Johnson ruft zu Unterstützung für Brexit-Deal auf

Der britische Premierminister Boris Johnson hat eindringlich an das Unterhaus appelliert, für sein mit Brüssel ausgehandeltes Brexit-Abkommen zu stimmen. „Heute hat dieses Haus eine historische Gelegenheit“, so Johnson am Samstag zum Auftakt einer Sondersitzung des Parlaments in London. Der Deal sei die „größte einzelne Wiederherstellung nationaler Souveränität in der Geschichte des Parlaments.“

Parlamentssprecher John Bercow ließ unterdessen einen Ergänzungsantrag zur Abstimmung zu, der die Entscheidung über Johnsons Brexit-Abkommen aufschieben würde. Der vom ehemaligen konservativen Abgeordneten Oliver Letwin eingebrachte Antrag sieht vor, dass das Parlament vor einem Votum über die EU-Ausstiegsvereinbarung erst formell den Gesetzesvorschlag zur Umsetzung dieses Brexit-Vertrags verabschieden muss. Eine Annahme des Letwin-Antrags würde dazu führen, dass das Parlament am Samstag nicht über den Brexit-Vertrag abstimmt.

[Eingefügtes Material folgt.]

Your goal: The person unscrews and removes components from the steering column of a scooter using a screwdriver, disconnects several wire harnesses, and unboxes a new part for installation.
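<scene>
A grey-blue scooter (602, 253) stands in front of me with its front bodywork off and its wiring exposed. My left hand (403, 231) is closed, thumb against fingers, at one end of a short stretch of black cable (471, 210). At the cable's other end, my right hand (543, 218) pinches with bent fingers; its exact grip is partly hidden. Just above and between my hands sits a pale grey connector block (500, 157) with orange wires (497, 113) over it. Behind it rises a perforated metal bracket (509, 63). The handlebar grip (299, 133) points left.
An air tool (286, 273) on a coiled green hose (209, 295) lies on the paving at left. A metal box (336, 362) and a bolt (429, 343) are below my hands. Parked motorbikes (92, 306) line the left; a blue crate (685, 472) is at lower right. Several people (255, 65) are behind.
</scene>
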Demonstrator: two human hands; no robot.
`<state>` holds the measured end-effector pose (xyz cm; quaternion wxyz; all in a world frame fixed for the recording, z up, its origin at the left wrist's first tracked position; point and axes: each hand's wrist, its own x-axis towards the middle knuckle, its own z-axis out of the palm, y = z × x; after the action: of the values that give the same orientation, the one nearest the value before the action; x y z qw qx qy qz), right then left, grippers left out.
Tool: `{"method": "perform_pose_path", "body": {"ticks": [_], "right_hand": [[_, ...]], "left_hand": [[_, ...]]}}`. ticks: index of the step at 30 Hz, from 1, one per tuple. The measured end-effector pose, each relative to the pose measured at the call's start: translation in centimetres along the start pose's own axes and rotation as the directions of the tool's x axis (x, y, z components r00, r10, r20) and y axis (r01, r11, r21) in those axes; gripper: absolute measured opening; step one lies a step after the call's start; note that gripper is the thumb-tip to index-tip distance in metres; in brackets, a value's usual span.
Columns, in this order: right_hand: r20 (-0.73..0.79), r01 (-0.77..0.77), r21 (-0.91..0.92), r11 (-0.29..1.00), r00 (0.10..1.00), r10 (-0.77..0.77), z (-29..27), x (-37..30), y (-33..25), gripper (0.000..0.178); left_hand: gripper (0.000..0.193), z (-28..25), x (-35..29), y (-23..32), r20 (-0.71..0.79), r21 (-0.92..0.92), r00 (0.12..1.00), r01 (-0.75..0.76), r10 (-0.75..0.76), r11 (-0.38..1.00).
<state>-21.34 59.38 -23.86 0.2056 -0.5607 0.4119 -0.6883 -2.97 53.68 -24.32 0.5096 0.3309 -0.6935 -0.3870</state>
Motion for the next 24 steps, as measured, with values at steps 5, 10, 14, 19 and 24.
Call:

Johnson will Großbritannien am 31. Oktober aus der Europäischen Union führen. Die Abgeordneten sollen in einer in den Medien als „Super Saturday“ bezeichneten historischen Sondersitzung über den kürzlich vereinbarten neuen Brexit-Deal abstimmen. Seit dem Falklandkrieg vor 37 Jahren hat es keine Parlamentssitzung mehr an einem Samstag gegeben.

Den Auftakt gibt Johnson mit einem Statement zum Verlauf des EU-Gipfels und zu seinem Brexit-Abkommen. Anschließend dürfte es eine mehrstündige Debatte geben. Mit dem Beginn der Abstimmungen wird gegen 15.30 Uhr (MESZ) gerechnet.

Johnson steht unter Druck, die Zustimmung des Unterhauses zu seinem Deal noch am Samstag zu erhalten. Sonst ist er per Gesetz verpflichtet, einen Antrag auf Verlängerung der am 31. Oktober auslaufenden Brexit-Frist in Brüssel zu beantragen. Bei einer Niederlage könnte Johnson auch versuchen, die eigene Regierung durch eine Vertrauensabstimmung zu Fall zu bringen und so eine Neuwahl auszulösen. Ausschließen wollte er das in einem Interview mit dem britischen Sender ITV am Freitagabend nicht.

Der Premierminister hat keine eigene Mehrheit im Parlament. Er ist daher auf die Unterstützung aus der Opposition angewiesen. Neben einer Reihen von Abgeordneten, die er im September aus der Fraktion geworfen hat, dürfte Johnson vor allem versuchen, Labour-Abgeordnete auf seine Seite zu ziehen. Der Ausgang der Abstimmung könnte nach Ansicht britischer Medien denkbar knapp ausfallen.

Die Koalition gegen einen No-Deal-Brexit, die Johnson im Unterhaus inzwischen rund ein halbes Dutzend Niederlagen beschert hat, ist gespalten. Ein Teil will den Widerstand aufgeben, andere sorgen sich, dass der Premier mit dem Deal bereits die Weichen für eine künftige Beziehung mit der EU stellt, die weniger von Partnerschaft als vielmehr von Konkurrenz geprägt ist. Beispielsweise könnte Johnson versuchen, Großbritannien durch geringere Steuern für Unternehmen und niedrigere Arbeitnehmer- und Umweltstandards einen Standortvorteil zu verschaffen. Johnson streitet das zwar ab, aber viele sehen darin lediglich den Versuch, Labour-Abgeordnete auf seine Seite zu ziehen.

Manche fürchten gar, der Premierminister könnte doch noch einen ungeregelten EU-Austritt am 31. Oktober herbeiführen, indem er die Ratifizierung des Brexit-Vertrags scheitern lässt. Sollte der Deal am Samstag durchgehen und Großbritannien rechtzeitig ausscheiden wollen, müsste das Parlament vor dem 31. Oktober noch den Austrittsvertrag mit einem Gesetzgebungsverfahren ratifizieren. Gelänge das nicht, wäre ein No-Deal-Brexit die Folge.